▶ **TASK PROMPT**
Look through the material below. Copy every line with the string "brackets" in it.

▶ **INFORMATION SUPPLIED**
________________________
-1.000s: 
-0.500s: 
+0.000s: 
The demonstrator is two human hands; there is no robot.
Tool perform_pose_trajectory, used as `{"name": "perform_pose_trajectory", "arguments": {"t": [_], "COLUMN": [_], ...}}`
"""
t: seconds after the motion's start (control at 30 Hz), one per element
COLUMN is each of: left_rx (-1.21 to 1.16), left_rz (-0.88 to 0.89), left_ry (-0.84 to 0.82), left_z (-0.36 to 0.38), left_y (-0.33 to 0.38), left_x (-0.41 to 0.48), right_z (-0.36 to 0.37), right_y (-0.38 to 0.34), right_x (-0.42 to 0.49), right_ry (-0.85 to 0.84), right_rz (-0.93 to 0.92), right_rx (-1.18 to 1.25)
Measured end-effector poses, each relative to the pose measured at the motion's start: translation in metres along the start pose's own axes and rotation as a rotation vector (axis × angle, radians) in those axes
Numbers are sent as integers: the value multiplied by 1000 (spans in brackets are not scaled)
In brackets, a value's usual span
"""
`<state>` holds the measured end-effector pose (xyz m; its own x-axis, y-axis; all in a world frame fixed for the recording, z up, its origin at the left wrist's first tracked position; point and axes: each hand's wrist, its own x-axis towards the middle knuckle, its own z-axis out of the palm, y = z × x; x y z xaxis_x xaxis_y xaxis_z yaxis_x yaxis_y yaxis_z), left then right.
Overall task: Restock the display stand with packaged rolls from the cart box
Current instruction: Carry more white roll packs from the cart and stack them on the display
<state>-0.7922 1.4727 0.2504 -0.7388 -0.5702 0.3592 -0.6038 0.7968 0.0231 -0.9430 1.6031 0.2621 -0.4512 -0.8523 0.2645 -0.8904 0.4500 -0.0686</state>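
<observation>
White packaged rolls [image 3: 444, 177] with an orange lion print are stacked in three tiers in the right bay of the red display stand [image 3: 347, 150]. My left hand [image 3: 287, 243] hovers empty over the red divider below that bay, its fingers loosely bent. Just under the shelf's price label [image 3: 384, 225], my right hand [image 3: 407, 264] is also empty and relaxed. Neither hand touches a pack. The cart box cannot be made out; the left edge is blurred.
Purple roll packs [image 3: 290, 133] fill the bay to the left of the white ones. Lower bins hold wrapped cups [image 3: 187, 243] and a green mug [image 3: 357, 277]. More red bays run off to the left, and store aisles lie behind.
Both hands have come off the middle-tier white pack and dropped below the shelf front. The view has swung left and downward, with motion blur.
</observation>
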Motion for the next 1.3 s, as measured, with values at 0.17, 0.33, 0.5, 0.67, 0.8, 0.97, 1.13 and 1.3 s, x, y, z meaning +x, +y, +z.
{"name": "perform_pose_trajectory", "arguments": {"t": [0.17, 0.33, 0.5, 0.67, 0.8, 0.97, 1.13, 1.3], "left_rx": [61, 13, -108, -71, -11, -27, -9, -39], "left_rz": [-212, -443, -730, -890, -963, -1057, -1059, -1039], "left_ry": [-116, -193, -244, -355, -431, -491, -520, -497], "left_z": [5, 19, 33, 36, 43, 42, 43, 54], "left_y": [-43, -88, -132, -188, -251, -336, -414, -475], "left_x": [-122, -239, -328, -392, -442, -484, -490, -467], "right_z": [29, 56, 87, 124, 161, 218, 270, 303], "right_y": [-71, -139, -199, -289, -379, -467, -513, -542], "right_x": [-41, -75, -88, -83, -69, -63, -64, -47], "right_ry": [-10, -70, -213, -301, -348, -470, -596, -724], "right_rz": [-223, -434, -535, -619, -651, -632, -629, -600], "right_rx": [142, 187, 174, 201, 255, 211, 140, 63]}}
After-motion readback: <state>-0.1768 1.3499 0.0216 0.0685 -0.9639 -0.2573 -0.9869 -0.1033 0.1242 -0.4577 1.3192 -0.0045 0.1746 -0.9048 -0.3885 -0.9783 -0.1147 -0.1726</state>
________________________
▶ **ANSWER SPACE**
Numbers are sent as integers: the value multiplied by 1000 (spans in brackets are not scaled)
In brackets, a value's usual span

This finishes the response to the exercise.